**EXERCISE INSTRUCTIONS:**
Print the whole listing, keeping every line exactly as given.
PROVIDED MATERIAL Start Marker
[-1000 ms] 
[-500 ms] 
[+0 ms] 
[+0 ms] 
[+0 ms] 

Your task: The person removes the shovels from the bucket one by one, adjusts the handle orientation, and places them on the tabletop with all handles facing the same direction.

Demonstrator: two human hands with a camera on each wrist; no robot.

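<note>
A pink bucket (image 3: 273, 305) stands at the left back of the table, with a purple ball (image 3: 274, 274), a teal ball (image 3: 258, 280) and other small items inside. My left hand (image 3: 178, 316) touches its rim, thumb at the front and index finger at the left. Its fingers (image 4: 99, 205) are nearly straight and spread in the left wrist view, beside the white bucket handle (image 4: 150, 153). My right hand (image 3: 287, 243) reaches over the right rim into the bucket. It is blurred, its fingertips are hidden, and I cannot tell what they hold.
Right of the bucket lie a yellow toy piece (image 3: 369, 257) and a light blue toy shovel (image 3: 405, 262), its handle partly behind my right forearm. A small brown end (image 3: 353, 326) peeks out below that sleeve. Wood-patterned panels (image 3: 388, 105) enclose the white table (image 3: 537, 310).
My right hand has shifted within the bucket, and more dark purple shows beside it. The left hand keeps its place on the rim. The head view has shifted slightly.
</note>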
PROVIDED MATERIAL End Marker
**SOLUTION TO THE EXERCISE:**
[-1000 ms] 
[-500 ms] 
[+0 ms] 
[+0 ms] 
[+0 ms] 

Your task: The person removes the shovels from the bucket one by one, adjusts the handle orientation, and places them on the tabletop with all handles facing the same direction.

Demonstrator: two human hands with a camera on each wrist; no robot.

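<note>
A pink bucket (image 3: 273, 305) stands at the left back of the table, with a purple ball (image 3: 274, 274), a teal ball (image 3: 258, 280) and other small items inside. My left hand (image 3: 178, 316) touches its rim, thumb at the front and index finger at the left. Its fingers (image 4: 99, 205) are nearly straight and spread in the left wrist view, beside the white bucket handle (image 4: 150, 153). My right hand (image 3: 287, 243) reaches over the right rim into the bucket. It is blurred, its fingertips are hidden, and I cannot tell what they hold.
Right of the bucket lie a yellow toy piece (image 3: 369, 257) and a light blue toy shovel (image 3: 405, 262), its handle partly behind my right forearm. A small brown end (image 3: 353, 326) peeks out below that sleeve. Wood-patterned panels (image 3: 388, 105) enclose the white table (image 3: 537, 310).
My right hand has shifted within the bucket, and more dark purple shows beside it. The left hand keeps its place on the rim. The head view has shifted slightly.
</note>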

The exercise asks for nothing further.